At the beginning of the period of Judges, the Israelites had difficulty with escaping the temptation of foreign gods in the land, but now their moral compass completely collapsed. In chapter 17, a new idea emerges. God’s people are manufacturing their own idols and false gods, starting with Micah the Ephraimite, the help of his mother, the Levite who attended Micah’s shrine, and the Danite tribe.

Israel became much different than it was during the time of Joshua. Instead of cult sites on hills being destroyed in Israel they were being constructed. Instead of idols being cut down, they were being manufactured. Even the central shrine for Yahweh is placed by Micah’s false god.

The second truth is the corruption of the Levitical Priesthood. The Levite was a young man from the clan of Judah. Although this young man was a descendant of Levi, he violated his call in many ways. First, he did not determine to dedicate his allegiance to Yahweh but worship any deity that would give him prestige, which was Micah’s god of ten shekels and a shirt. Third, he does not serve at the place of Yahweh’s choosing but at a place chosen by a man.

Moreover, he does not receive an honorarium (Deut. 18) where the Lord is his inheritance but worships temporary silver, food, and clothes. Lastly, he lusts for power just like Micah did when he was captured by the Danites. They said to him, “Is it better for you to be a priest to the house of one man, or to be a priest to a tribe and a family in Israel?” Then it states here: “The priest’s heart was glad, and he took the ephod and household idols and the graven images and went among the people. The Levite not only worshipped Micah’s false god but encouraged others to do the same. This man has no passion for God. In the end, you notice the wandering Levite succeeds as the high priest of the Danite cult shrine, and the Danites succeed in conquering land even though they never called on God for help.

How often can we be like the Levite? It is easy for us to point our fingers at the secular realm when they build multimillion-dollar stadiums to house their sports gods, buy LCD flatscreen Televisions and sit to worship the entertainment god or attend the innumerable fast-food chains to serve their idol of gluttony. Is it possible for us to be like the Levite, who will be an actor of religion for ten shekels and a shirt in order to have a good salary? Are you finding a ministry position, not because you are called to go somewhere, but because it offers full-benefits and is tired of having menial jobs? Can we be tempted to grow our church attendance, not for King Jesus’ sake, but so we can have more Danites worshipping us, following our tweets, and broadcasting our sermons?

What kind of change does God want from us? He doesn’t want us to worship idols because He knows they can’t ultimately satisfy our heart’s desires. We are created to worship God and enjoy Him forever.
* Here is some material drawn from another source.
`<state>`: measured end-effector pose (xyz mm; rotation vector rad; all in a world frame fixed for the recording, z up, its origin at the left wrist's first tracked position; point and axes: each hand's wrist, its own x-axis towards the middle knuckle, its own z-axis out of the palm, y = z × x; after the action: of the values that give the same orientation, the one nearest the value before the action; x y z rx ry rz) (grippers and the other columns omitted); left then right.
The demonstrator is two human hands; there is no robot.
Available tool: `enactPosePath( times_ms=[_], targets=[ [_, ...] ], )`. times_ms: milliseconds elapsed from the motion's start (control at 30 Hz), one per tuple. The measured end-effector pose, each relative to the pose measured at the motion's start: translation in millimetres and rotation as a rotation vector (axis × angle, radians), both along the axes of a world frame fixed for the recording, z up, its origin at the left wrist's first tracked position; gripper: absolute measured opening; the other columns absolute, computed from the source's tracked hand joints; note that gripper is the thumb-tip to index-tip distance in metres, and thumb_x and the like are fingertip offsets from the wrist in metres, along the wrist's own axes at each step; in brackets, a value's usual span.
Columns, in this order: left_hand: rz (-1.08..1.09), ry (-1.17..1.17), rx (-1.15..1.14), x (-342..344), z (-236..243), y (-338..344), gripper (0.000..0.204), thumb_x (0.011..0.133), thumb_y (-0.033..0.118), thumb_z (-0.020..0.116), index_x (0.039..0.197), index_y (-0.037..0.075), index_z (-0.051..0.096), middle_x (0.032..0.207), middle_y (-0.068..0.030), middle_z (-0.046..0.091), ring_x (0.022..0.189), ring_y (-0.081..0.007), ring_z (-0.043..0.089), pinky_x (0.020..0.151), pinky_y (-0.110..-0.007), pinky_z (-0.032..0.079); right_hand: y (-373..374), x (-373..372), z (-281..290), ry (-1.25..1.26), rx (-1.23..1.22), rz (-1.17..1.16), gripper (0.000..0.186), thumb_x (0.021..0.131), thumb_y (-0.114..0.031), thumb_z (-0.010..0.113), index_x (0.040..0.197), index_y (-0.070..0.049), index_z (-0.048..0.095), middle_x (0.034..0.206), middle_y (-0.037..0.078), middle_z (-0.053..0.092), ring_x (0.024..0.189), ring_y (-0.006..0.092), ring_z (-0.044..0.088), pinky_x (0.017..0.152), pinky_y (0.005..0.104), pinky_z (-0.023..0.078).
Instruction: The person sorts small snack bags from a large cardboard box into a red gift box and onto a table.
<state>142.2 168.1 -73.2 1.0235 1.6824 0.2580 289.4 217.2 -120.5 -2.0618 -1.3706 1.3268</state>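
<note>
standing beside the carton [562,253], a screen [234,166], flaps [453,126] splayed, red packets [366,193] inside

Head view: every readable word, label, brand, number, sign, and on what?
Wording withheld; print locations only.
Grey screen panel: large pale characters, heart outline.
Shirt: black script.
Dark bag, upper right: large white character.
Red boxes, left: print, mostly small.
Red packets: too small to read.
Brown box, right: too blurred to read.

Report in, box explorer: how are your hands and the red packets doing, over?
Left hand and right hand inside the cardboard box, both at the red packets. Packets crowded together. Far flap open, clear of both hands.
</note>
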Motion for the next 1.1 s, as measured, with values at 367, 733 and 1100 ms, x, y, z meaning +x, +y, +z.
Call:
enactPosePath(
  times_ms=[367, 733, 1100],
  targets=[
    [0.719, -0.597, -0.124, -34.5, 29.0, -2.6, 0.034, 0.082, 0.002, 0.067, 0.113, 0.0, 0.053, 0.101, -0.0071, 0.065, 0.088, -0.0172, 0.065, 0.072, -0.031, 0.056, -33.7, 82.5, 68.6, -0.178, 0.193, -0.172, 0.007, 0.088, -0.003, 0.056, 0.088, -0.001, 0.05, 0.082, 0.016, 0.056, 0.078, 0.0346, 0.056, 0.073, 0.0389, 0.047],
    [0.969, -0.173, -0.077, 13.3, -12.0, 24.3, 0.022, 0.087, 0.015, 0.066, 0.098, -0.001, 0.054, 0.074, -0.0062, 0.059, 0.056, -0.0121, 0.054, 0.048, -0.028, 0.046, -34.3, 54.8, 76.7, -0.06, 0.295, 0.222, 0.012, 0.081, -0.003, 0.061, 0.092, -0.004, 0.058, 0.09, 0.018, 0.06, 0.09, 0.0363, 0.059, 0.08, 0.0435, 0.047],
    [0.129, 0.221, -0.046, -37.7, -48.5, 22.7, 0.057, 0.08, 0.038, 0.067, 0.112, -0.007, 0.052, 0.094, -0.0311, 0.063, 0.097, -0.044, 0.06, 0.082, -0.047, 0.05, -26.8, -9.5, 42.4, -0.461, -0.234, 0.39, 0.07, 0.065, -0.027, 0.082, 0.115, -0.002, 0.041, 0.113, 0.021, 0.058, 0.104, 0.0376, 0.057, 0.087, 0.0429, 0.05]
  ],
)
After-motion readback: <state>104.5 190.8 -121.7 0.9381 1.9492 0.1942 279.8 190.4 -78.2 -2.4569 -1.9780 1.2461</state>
King Solomon had everything that the natural man could want: power, fame, fortune, but he ultimately said in the end that all of it is meaningless and chasing after the wind (Ecc. 1:14). Instead, pursue Christ by reading His Word, obeying his commands, praising Him in spiritual songs and hymns, and letting Him be the King of your heart. He is the only God that truly loves us because He took the wrath of God in our place so that we could enjoy eternity with Him.